#aktualności
25.10.2014
Konferencja prasowa po meczu MKS - Zagłębie
Przedstawiamy wypowiedzi trenerów po meczu w Kluczborku, który zakończył się bezbramkowym remisem.Mirosław Smyła (trener Zagłębia Sosnowiec): - Tak może filozoficznie, ciężki kawałek chleba dla trenerów.
Z mozołem trzeba zdobywać punkty, dopisywać je w tabeli. Dzisiaj na pewno bardzo ciężko w meczu trzeba było pracować, żeby cokolwiek zdobyć, bo zespół Kluczborka nie przypadkowo zajmuje miejsce lidera. To nie jest tak, że my nic nie wiemy o przeciwniku, czy czujemy się mocni, bo nazywamy się Zagłębie Sosnowiec, nie. Przyjechaliśmy tutaj z szacunkiem, chcieliśmy coś ustrzelić. Pierwsze 20 minut wydawało się, że możemy zdominować ten mecz i nie chcę krytykować decyzji sędziego, bo po pierwsze na pewno nie było żółtej kartki dla Dudka, który nam wypada na przyszły mecz, ale zawodnik, który obraca się plecami do bramkarza i zostaje zaatakowany... można tutaj polemizować (kopnięty przez golkipera w głowę). Nieważne. Te pierwsze 20 minut było dobre w naszym wykonaniu do momentu sytuacji 100% Kluczborka (poprzeczka w 24. minucie). Strzał pięknie obroniony przez Fabisiaka i to był sygnał dla drużyny gospodarzy, że mogą to spotkanie wygrać. Do końca pierwszej połowy jeszcze jedna sytuacja po błędzie Farkasa, przechodzi piłka, źle się zachował jako boczny obrońca i na szczęście niecelny strzał. Druga połowa widać było, że Kluczbork dalej chce grać swoje, my natomiast w podświadomości mieliśmy, aby nie stracić bramki, aby przynajmniej punkt wywieźć z tego boiska. I tak się ta druga połowa odbywała. Próbowaliśmy się odgryźć, gdzieś fajna akcja jedna, druga wchodzącego w przerwie Sierczyńskiego za kontuzjowanego Kursę. Zbyt dużo szczęścia byłoby, gdyby ten strzał wpadł do siatki, a nie trafił w słupek, więc my mamy świadomość, że ten punkt jest dzisiaj zdobyty – czy uczciwie? Uczciwie, bo chłopcy pracowali, zdobyli punkt i nie udało się przeciwnikowi strzelić nam bramki. Natomiast dużo przemyśleń, spostrzeżeń, jak dużo jest pracy przed nami, żeby zespół grał po prostu lepiej, żeby większą przyjemność sprawiało nam granie. Nie przez 20 minut, ale przez większość meczu z tak trudnymi przeciwnikami.
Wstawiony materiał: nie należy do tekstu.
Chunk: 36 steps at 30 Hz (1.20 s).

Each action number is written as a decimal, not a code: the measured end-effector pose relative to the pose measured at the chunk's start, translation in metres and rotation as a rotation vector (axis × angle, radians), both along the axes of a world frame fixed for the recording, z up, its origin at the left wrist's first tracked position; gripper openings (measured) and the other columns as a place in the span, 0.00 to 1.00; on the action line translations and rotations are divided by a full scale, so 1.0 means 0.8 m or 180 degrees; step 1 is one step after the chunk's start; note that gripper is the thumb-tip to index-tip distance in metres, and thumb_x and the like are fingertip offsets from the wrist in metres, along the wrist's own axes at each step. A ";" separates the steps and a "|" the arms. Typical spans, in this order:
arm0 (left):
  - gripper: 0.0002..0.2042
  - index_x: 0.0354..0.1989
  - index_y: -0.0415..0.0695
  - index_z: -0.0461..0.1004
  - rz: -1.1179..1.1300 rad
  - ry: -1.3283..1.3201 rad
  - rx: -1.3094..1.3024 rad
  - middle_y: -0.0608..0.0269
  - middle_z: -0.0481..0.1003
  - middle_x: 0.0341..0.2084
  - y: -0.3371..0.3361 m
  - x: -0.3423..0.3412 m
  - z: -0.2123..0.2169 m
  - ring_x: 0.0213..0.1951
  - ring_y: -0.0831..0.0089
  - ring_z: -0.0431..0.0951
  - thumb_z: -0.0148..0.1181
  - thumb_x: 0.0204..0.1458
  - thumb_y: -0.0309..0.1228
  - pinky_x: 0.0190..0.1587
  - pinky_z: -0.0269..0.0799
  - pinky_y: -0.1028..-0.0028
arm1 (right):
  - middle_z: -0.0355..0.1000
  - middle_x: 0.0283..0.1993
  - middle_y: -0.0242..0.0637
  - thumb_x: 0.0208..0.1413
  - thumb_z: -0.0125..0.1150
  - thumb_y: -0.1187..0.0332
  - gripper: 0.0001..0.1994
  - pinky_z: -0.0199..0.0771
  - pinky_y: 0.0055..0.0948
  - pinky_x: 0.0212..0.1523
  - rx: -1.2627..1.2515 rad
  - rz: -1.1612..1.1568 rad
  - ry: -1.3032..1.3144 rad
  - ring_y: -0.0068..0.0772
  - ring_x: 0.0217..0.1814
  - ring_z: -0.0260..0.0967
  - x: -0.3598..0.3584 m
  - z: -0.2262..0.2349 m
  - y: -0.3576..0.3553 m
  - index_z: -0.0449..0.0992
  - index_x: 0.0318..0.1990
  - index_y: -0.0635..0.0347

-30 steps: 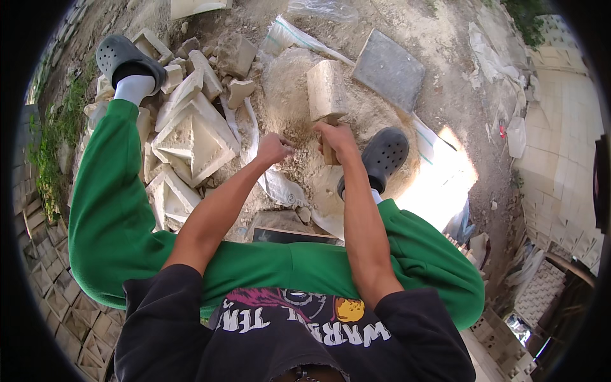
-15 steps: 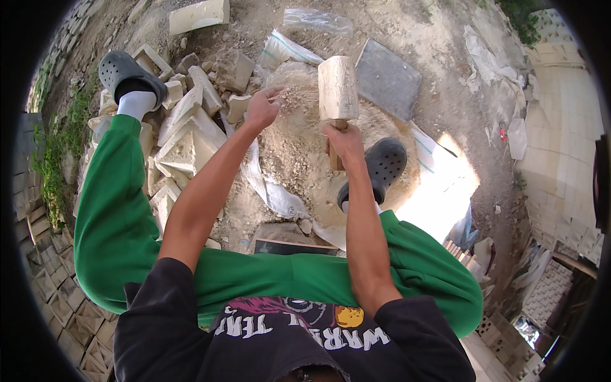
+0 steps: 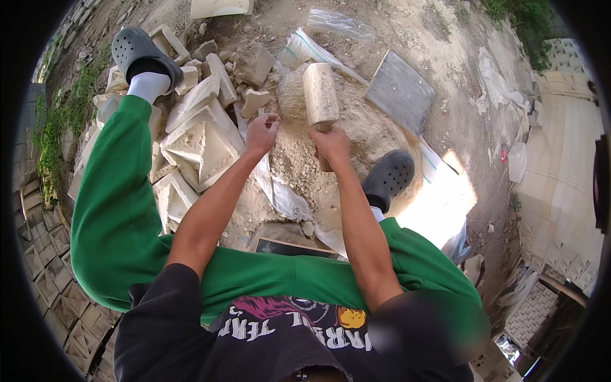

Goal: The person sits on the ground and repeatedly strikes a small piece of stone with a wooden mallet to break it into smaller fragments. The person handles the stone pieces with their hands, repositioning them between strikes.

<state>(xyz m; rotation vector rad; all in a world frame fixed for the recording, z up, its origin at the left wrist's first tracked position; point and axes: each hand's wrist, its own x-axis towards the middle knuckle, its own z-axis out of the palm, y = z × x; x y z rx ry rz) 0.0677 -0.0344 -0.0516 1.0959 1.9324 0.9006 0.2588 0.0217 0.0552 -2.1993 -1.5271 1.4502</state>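
Note:
My right hand [image 3: 331, 146] is closed round the short handle of a wooden mallet [image 3: 321, 94], whose thick pale head points away from me. Under the mallet lies a mound of crushed, whitish rubble [image 3: 296, 149]. To its left is my left hand [image 3: 261, 134], fingers curled in and thumb side up; whatever they pinch, if anything, is hidden. Just beyond that hand is a small broken chunk [image 3: 255, 102]. A heap of broken cream-coloured blocks [image 3: 207, 140] spreads between my left hand and my left foot.
A grey square slab [image 3: 401, 93] lies beyond the mound on the right. A white woven sack [image 3: 280, 194] sits partly beneath the rubble. My clogs, one at the heap [image 3: 143, 52] and one beside the mound [image 3: 389, 173], flank the work. Stacked blocks [image 3: 560, 165] line the right side.
My left hand has drawn back toward me and its outstretched fingers have curled in. The mallet head has tipped and shifted slightly left, still in my right hand. The whole view has shifted a little.

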 end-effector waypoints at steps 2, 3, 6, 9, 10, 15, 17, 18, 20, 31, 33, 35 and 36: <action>0.13 0.48 0.39 0.79 0.0072 -0.0058 -0.0037 0.53 0.83 0.40 -0.002 0.001 -0.005 0.42 0.65 0.84 0.61 0.55 0.30 0.48 0.76 0.70 | 0.77 0.23 0.41 0.46 0.65 0.58 0.15 0.78 0.36 0.29 0.0822 0.0256 0.0185 0.38 0.24 0.78 0.000 -0.003 0.002 0.82 0.31 0.62; 0.14 0.48 0.39 0.79 0.0106 -0.0109 -0.0048 0.53 0.83 0.40 -0.001 0.002 -0.008 0.42 0.65 0.84 0.61 0.55 0.30 0.48 0.76 0.70 | 0.78 0.25 0.44 0.45 0.65 0.56 0.16 0.78 0.40 0.33 0.1032 0.0330 0.0352 0.45 0.29 0.79 0.002 -0.003 0.005 0.83 0.33 0.60; 0.14 0.48 0.39 0.79 0.0185 -0.0201 -0.0107 0.54 0.83 0.41 -0.007 0.009 -0.012 0.42 0.65 0.84 0.61 0.55 0.30 0.48 0.76 0.69 | 0.79 0.30 0.49 0.45 0.65 0.55 0.17 0.78 0.45 0.36 0.1808 0.0708 0.0457 0.55 0.34 0.78 -0.008 -0.003 0.005 0.82 0.35 0.59; 0.14 0.49 0.39 0.78 0.0244 -0.0228 -0.0042 0.53 0.82 0.41 -0.004 0.013 -0.021 0.43 0.62 0.83 0.60 0.55 0.30 0.48 0.76 0.67 | 0.80 0.34 0.50 0.46 0.64 0.52 0.19 0.79 0.46 0.41 0.1687 0.0822 -0.0110 0.55 0.38 0.79 -0.009 -0.030 -0.022 0.83 0.36 0.58; 0.14 0.48 0.39 0.78 0.0256 -0.0224 -0.0005 0.52 0.82 0.42 -0.003 0.013 -0.021 0.43 0.61 0.83 0.60 0.55 0.29 0.48 0.76 0.66 | 0.80 0.35 0.51 0.46 0.64 0.51 0.20 0.79 0.46 0.42 0.1188 0.0959 -0.0445 0.55 0.39 0.79 -0.010 -0.035 -0.021 0.84 0.37 0.58; 0.14 0.50 0.39 0.77 0.0351 -0.0164 -0.0002 0.52 0.82 0.42 -0.004 0.018 -0.024 0.44 0.62 0.83 0.59 0.56 0.29 0.49 0.76 0.67 | 0.80 0.35 0.55 0.42 0.67 0.49 0.25 0.79 0.45 0.42 0.0080 0.0690 -0.0378 0.56 0.41 0.79 -0.007 -0.036 -0.017 0.84 0.38 0.63; 0.14 0.50 0.38 0.77 0.0408 -0.0178 0.0067 0.53 0.82 0.42 -0.005 0.021 -0.026 0.44 0.63 0.83 0.59 0.57 0.29 0.49 0.76 0.68 | 0.80 0.34 0.55 0.43 0.67 0.50 0.24 0.79 0.45 0.41 0.0279 0.0484 -0.0188 0.55 0.40 0.80 -0.004 -0.032 -0.016 0.84 0.37 0.63; 0.14 0.50 0.38 0.77 0.0456 -0.0204 0.0129 0.52 0.82 0.42 -0.008 0.024 -0.027 0.44 0.63 0.83 0.59 0.57 0.30 0.49 0.76 0.68 | 0.80 0.33 0.54 0.43 0.67 0.50 0.23 0.79 0.45 0.41 0.0499 0.0501 -0.0191 0.55 0.40 0.80 -0.001 -0.030 -0.017 0.84 0.36 0.63; 0.15 0.51 0.38 0.77 0.0508 -0.0212 0.0227 0.52 0.81 0.43 -0.005 0.030 -0.023 0.44 0.62 0.83 0.59 0.57 0.30 0.49 0.76 0.68 | 0.80 0.32 0.52 0.44 0.66 0.51 0.22 0.79 0.44 0.39 0.0997 0.0600 -0.0289 0.55 0.39 0.80 0.006 -0.034 -0.018 0.83 0.35 0.63; 0.16 0.51 0.38 0.74 0.0531 0.0273 0.0534 0.44 0.76 0.49 0.005 0.047 -0.003 0.53 0.50 0.76 0.57 0.55 0.29 0.58 0.70 0.61 | 0.80 0.27 0.43 0.46 0.68 0.57 0.17 0.80 0.34 0.29 0.0770 0.0171 0.0055 0.34 0.23 0.80 0.035 -0.044 -0.015 0.82 0.32 0.65; 0.16 0.52 0.37 0.74 0.0450 0.0263 0.0614 0.42 0.75 0.50 0.004 0.052 -0.002 0.54 0.48 0.75 0.57 0.55 0.28 0.59 0.68 0.60 | 0.79 0.25 0.43 0.46 0.67 0.57 0.17 0.80 0.34 0.29 0.1360 0.0536 -0.0575 0.34 0.23 0.79 0.034 -0.062 -0.020 0.82 0.32 0.65; 0.16 0.52 0.36 0.73 0.0387 0.0318 0.0647 0.41 0.74 0.52 0.002 0.052 -0.001 0.56 0.47 0.74 0.57 0.55 0.28 0.61 0.67 0.59 | 0.79 0.28 0.47 0.46 0.66 0.54 0.19 0.79 0.37 0.33 0.1049 0.0508 -0.0657 0.42 0.29 0.79 0.031 -0.052 -0.019 0.82 0.33 0.65; 0.17 0.53 0.36 0.72 0.0347 0.0373 0.0637 0.41 0.74 0.53 0.000 0.050 0.000 0.57 0.47 0.73 0.57 0.55 0.28 0.61 0.66 0.59 | 0.79 0.31 0.51 0.46 0.65 0.51 0.21 0.79 0.41 0.38 0.0444 0.0285 -0.0419 0.49 0.35 0.79 0.034 -0.046 -0.017 0.83 0.34 0.64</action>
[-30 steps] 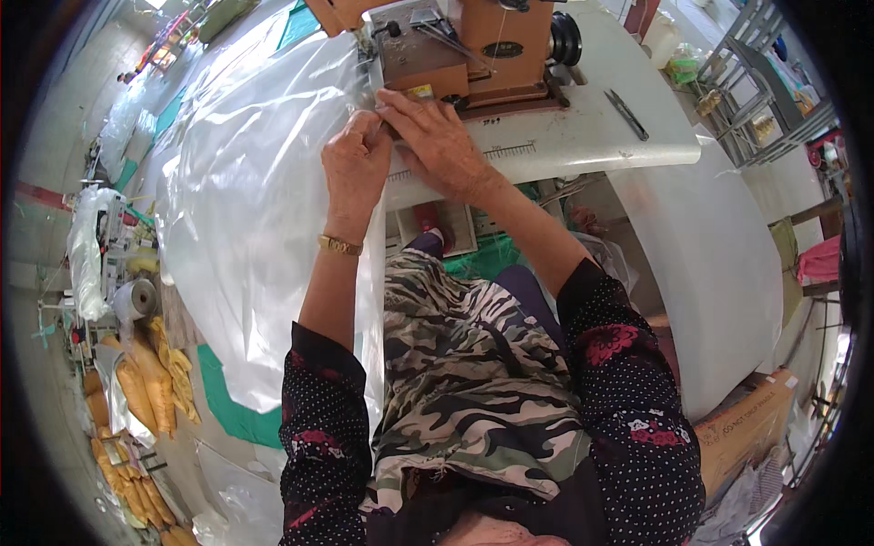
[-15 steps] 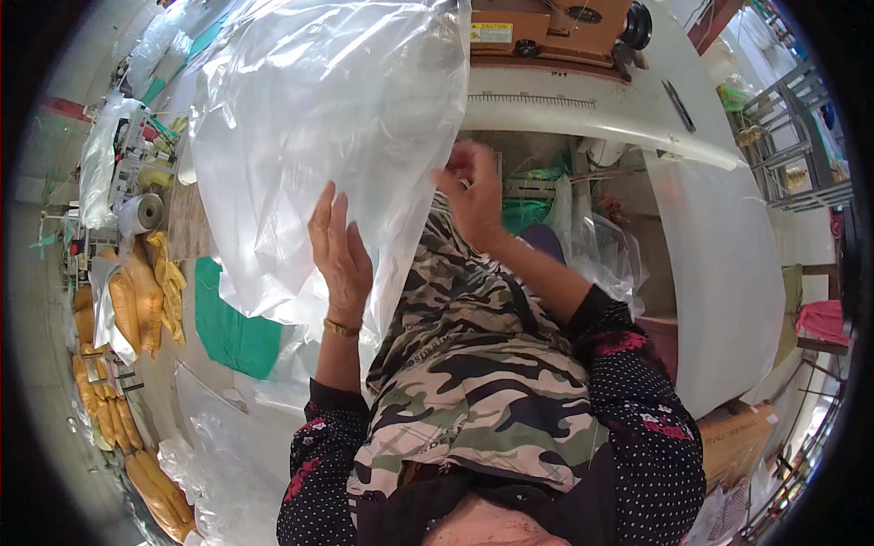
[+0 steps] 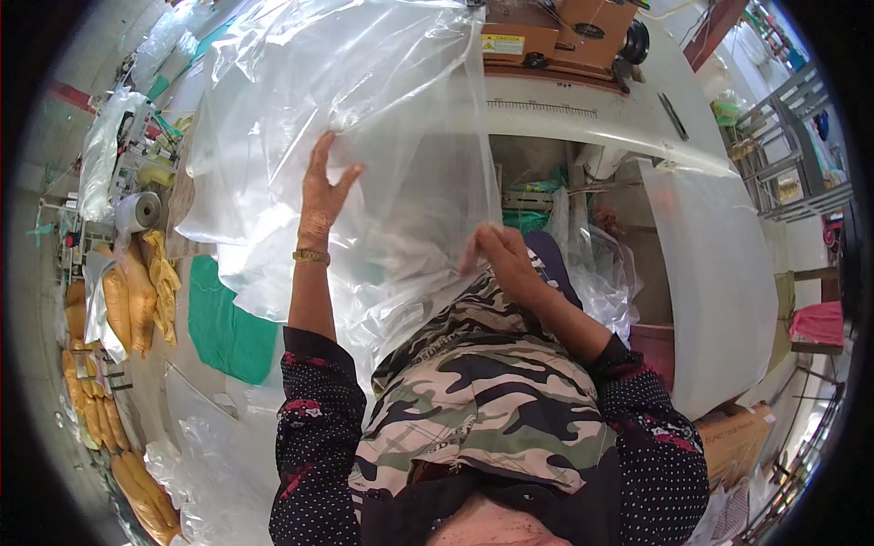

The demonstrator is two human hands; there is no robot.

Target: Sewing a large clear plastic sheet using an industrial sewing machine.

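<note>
Since a second ago both hands have come off the machine bed and drawn the plastic sheet point(image 3: 364, 118) back toward the body; since half a second ago the left hand point(image 3: 320, 191) has risen higher on it and the right hand point(image 3: 496, 255) has dropped to the sheet's lower edge.

Now the sheet is clear and wide, and hangs in front of the person, between the chest and the white surface point(image 3: 583, 114). Its long axis runs from the upper left, beside the sewing machine point(image 3: 555, 36), down toward the lap, where it bunches into loose folds over the camouflage apron point(image 3: 482, 400). Its right edge falls nearly straight down from the machine to the right hand.

More clear plastic point(image 3: 601, 273) sags under the surface to the right, and another pale sheet point(image 3: 719, 282) drapes off the surface's right end. On the floor to the left lie a green cloth point(image 3: 223, 318), a roll of tape point(image 3: 138, 211) and yellow bundles point(image 3: 127, 300). Nothing stands between the hands and the sheet.

The left hand is spread flat, fingers apart and pointing up, its palm pressed against the sheet. The right hand is curled, fingers bent down and pinching the sheet's lower right edge just above the apron.
</note>
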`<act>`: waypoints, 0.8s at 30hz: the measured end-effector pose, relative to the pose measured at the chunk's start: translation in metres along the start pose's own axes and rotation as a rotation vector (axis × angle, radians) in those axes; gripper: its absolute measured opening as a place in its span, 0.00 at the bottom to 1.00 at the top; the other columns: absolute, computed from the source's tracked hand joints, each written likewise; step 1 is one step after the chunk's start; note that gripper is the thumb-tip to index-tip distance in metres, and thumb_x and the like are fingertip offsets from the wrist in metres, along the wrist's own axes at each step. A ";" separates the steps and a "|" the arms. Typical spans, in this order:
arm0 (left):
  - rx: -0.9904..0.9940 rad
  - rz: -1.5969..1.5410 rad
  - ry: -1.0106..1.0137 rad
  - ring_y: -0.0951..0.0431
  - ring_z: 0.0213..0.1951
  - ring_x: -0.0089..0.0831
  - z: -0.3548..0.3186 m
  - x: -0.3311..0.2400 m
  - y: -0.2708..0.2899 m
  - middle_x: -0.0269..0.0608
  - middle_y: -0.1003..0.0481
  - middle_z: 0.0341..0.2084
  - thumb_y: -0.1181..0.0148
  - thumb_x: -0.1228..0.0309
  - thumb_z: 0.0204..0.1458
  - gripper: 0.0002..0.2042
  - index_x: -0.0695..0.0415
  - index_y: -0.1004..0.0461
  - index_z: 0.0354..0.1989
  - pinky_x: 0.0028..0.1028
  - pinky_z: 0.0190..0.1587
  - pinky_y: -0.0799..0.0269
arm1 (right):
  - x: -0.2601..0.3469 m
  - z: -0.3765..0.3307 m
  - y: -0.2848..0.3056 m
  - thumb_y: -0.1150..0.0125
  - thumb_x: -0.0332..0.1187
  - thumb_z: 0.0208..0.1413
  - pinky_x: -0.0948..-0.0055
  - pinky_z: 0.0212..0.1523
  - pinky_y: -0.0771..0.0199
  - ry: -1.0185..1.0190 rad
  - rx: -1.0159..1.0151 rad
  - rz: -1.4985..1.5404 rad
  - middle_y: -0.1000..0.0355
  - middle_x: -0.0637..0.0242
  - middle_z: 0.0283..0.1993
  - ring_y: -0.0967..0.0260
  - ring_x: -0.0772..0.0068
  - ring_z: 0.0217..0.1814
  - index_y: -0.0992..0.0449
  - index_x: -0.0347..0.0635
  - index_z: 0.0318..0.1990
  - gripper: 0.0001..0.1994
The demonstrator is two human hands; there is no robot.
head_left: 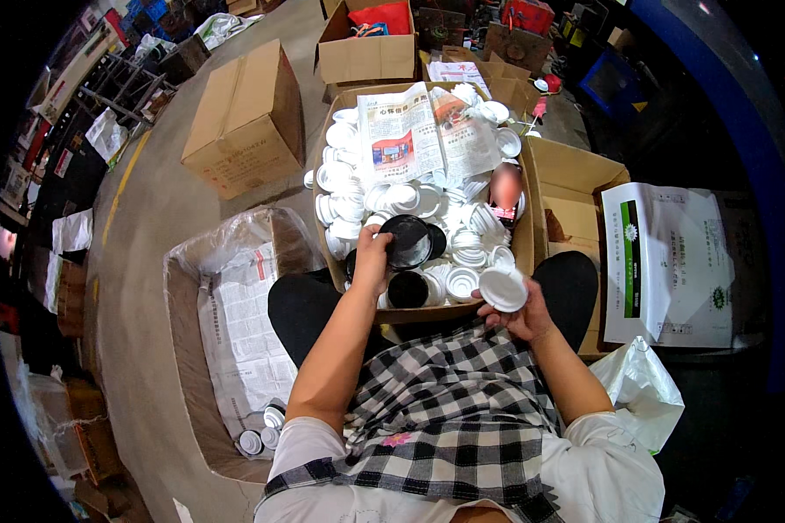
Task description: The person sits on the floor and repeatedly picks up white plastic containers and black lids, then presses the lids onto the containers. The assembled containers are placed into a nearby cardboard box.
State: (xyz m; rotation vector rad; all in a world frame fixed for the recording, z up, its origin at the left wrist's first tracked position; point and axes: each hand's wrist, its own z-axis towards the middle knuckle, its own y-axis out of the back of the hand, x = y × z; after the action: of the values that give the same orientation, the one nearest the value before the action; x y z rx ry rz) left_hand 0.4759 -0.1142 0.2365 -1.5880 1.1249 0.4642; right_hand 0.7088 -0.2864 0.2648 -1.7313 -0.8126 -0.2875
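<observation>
My left hand (372, 258) grips a black round plastic lid (409, 244) by its left edge, over a heap of lids. Held in the fingers of my right hand (529, 315) is a white round plastic lid (503, 289), tilted at the heap's near right side. Between and beyond both hands, many white lids (402, 197) fill a large cardboard box (536, 205), some of them nested in stacks. Another black lid (408, 289) lies below my left hand among the white ones. A newspaper sheet (403, 133) covers the far part of the heap.
An open carton (187, 383) lined with plastic and newspaper stands at the left, with several lids (251, 442) in its near corner. A closed carton (244, 131) sits on the floor beyond it. White printed sheeting (672, 261) lies at the right, above a white bag (641, 392).
</observation>
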 end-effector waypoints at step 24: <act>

Andrzej Konwiński (trener MKS Kluczbork): - W zasadzie trener już wszystko o tym meczu powiedział. Ja tylko mogę dodać, że w sytuacji kiedy był słupek, to Krystian tą piłkę kontrolował, on wiedział, że ta piłka do bramki nie zmierza, natomiast myślał, że odbije się od słupka i wyjdzie na aut bramkowy. Troszkę się przeliczył, ale nic więcej z tego nie było. Piłka wróciła w pole. Krótko podsumowując to spotkanie, trochę to przypominało te mecze wcześniejsze, kiedy Mirek (Mirosław Smyła) był trenerem Rozwoju Katowice, czyli było dużo gry taktycznej, asekuracyjnej gry. Natomiast podsumowując te 90 minut, uważam że remis jest ze wskazaniem dla MKS-u dlatego, że to my mieliśmy te sytuacje, po których mogliśmy zdobyć bramki, myślę że co najmniej dwie 100 % stworzyliśmy w tym meczu, a z Zagłębiem Sosnowiec stworzyć takie sytuacje... no to powinno starczyć do wygrania meczu, po prostu powinniśmy być w tych sytuacjach bardziej skuteczni. Niestety nie wygraliśmy, remisujemy, natomiast Zagłębie się do nas nie zbliżyło i myślę, że z tego też należy się cieszyć. Mamy 27 punktów i to jest dla nas na pewno wielka radość, że potrafimy zagrać naprawdę dobre zawody i ja ze spokojem patrzę już na koniec tej rundy. Uważam, że z taką gry, przy takiej stabilizacji formy zawodników, na pewno do końca będziemy jeszcze zdobywać punkty.